__Exercise__. Start with the first line of the data and end with the line that holds "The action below"; write out each one exactly.
+++ Data
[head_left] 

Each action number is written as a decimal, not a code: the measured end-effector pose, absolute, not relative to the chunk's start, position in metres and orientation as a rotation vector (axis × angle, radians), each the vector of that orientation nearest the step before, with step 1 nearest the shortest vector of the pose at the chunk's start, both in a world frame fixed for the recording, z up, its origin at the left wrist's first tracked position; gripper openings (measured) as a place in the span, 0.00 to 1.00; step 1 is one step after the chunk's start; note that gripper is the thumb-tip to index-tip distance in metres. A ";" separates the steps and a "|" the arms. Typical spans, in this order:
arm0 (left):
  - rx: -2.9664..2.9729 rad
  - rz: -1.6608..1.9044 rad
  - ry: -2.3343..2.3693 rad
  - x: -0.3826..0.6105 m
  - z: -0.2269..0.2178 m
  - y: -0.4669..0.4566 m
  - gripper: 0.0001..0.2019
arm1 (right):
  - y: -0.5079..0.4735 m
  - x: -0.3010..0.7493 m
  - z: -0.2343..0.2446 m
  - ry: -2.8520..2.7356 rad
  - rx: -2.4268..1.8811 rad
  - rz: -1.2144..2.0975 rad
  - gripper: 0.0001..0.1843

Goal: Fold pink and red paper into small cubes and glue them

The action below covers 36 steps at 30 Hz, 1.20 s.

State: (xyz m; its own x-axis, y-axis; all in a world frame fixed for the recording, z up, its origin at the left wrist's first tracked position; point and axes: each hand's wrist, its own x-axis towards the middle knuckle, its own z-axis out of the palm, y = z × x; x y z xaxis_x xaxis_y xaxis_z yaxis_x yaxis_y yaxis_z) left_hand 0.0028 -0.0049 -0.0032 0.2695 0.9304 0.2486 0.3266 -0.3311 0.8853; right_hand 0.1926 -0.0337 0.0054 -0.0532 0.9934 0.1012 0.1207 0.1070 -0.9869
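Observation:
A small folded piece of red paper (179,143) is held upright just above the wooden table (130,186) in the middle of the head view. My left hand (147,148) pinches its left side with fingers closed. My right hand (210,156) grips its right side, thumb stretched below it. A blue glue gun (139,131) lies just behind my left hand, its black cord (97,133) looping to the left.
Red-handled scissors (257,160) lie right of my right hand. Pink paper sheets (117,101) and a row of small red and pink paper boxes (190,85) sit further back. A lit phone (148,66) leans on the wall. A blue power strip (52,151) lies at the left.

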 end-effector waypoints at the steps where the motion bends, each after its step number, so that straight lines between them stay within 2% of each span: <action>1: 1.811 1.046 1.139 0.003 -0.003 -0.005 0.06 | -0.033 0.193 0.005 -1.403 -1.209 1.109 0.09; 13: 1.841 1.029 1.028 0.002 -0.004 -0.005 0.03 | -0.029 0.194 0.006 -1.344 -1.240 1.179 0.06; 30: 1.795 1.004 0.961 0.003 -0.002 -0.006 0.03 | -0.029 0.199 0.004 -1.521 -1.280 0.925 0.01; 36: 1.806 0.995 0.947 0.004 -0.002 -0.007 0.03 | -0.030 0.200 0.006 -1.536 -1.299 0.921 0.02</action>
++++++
__Your solution__.
[head_left] 

Each action number is written as a decimal, not a code: the measured end-effector pose, absolute, not relative to the chunk's start, position in metres and orientation as a rotation vector (axis × angle, radians), each the vector of that orientation nearest the step before, with step 1 nearest the shortest vector of the pose at the chunk's start, both in a world frame fixed for the recording, z up, its origin at the left wrist's first tracked position; gripper openings (measured) as a place in the span, 0.00 to 1.00; step 1 is one step after the chunk's start; note that gripper is the thumb-tip to index-tip distance in metres. A ";" separates the steps and a "|" the arms. Typical spans, in this order:
arm0 (left):
  - rx: -2.9664..2.9729 rad
  - rz: -1.6608..1.9044 rad
  - ry: -2.3343..2.3693 rad
  - x: -0.3826..0.6105 m
  - z: -0.2269..0.2178 m
  - y: -0.4669..0.4566 m
  - gripper: 0.0001..0.2019
arm1 (right):
  - y: -0.5079..0.4735 m
  - x: -0.3010..0.7493 m
  - z: -0.2343..0.2446 m
  - ry: -2.8520..2.7356 rad
  - rx: -2.4268..1.8811 rad
  - rz: -1.2144..2.0975 rad
  - gripper: 0.0001..0.1843

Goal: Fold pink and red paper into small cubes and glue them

The action below covers 36 steps at 30 Hz, 1.20 s.

The answer has been fully stated.